Герой романа Уильям Стоунер имеет отдаленное биографическое сходство с самим писателем — они оба южане, оба выходцы из очень бедных и необразованных семей (родители персонажа — фермеры, у автора фермерами были дедушка и бабушка, а отчим работал мусорщиком), оба сумели закончить университет и стать профессорами-филологами. Но различие между ними важнее, чем сходство. Герой старше автора на 30 лет (Джон Уильямс родился в 1922-м), и, соответственно, он уже в сознательном возрасте пережил все главные американские вехи — Первую мировую войну, Великую депрессию, вторую войну, маккартизм. Кроме того, настоящий Уильямс был участником военных действий (с 1942-го по 1944-й он служил в Индии и Бирме), а вымышленный Стоунер сознательно отказался от призыва.
История занимает автора не как инструмент прямого физического действия, а как некий психотропный препарат, меняющий состав души
Почему эти различия так важны? Потому что автор намеренно проводит своего героя даже не сквозь важнейшие исторические потрясения, а именно что мимо них (они лишь маячат где-то в отдалении) — ничто "общественное" не может быть здесь значительно в принципе. Важны лишь движения души и мысли, чувства и бесчувствие (и смерть как последнее этого бесчувствия выражение). История занимает автора не как инструмент прямого физического действия, а скорее как некий психотропный препарат, меняющий состав душ. "И хотя он смотрел вокруг с видимой бесстрастностью, он понимал, в какое время живет. То было десятилетие, когда на лицах множества людей, словно при виде разверзшейся бездны, застыло мрачное, суровое выражение. <...> Он не высказывался об этом вслух, но понимание общей беды волновало и меняло его внутри незримо для окружающих, и тихое сокрушение из-за людских страданий он в любую минуту чувствовал в себе где-то близко".

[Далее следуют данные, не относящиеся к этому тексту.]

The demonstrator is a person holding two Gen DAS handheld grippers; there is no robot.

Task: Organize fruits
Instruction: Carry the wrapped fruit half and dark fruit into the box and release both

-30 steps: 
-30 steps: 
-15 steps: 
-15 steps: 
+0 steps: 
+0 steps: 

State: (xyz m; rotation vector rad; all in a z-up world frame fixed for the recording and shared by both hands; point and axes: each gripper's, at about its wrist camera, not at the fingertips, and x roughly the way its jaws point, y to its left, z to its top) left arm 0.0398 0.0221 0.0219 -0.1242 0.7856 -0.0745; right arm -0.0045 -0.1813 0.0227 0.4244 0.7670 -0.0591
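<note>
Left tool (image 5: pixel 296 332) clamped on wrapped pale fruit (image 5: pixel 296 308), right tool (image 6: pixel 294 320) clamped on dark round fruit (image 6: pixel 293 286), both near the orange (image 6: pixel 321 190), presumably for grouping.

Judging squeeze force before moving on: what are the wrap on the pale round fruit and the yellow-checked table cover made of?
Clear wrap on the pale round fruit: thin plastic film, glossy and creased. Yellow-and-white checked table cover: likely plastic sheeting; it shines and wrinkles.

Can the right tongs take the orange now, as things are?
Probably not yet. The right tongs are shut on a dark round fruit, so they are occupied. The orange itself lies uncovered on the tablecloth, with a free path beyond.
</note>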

Уильям Стоунер следует путем всея земли, лишь в самом начале совершив хоть что-то необычное — перейдя с сельскохозяйственного отделения колледжа, куда его послали родители, чтобы он, вернувшись, помогал им на ферме, на филологическое. В остальном его судьбу можно назвать "среднестатистической", а его отношение к жизни разве чуть более спокойным, чем у всех и каждого.
Джон Уильямс заставляет эту обыденность раскрыться неброской, но завораживающей красотой. Человеческая душа, утверждает он, любая человеческая душа достойна того, чтобы ее рассматривать под микроскопом. И это ужасно важное знание про людей. Возможно, самое важное.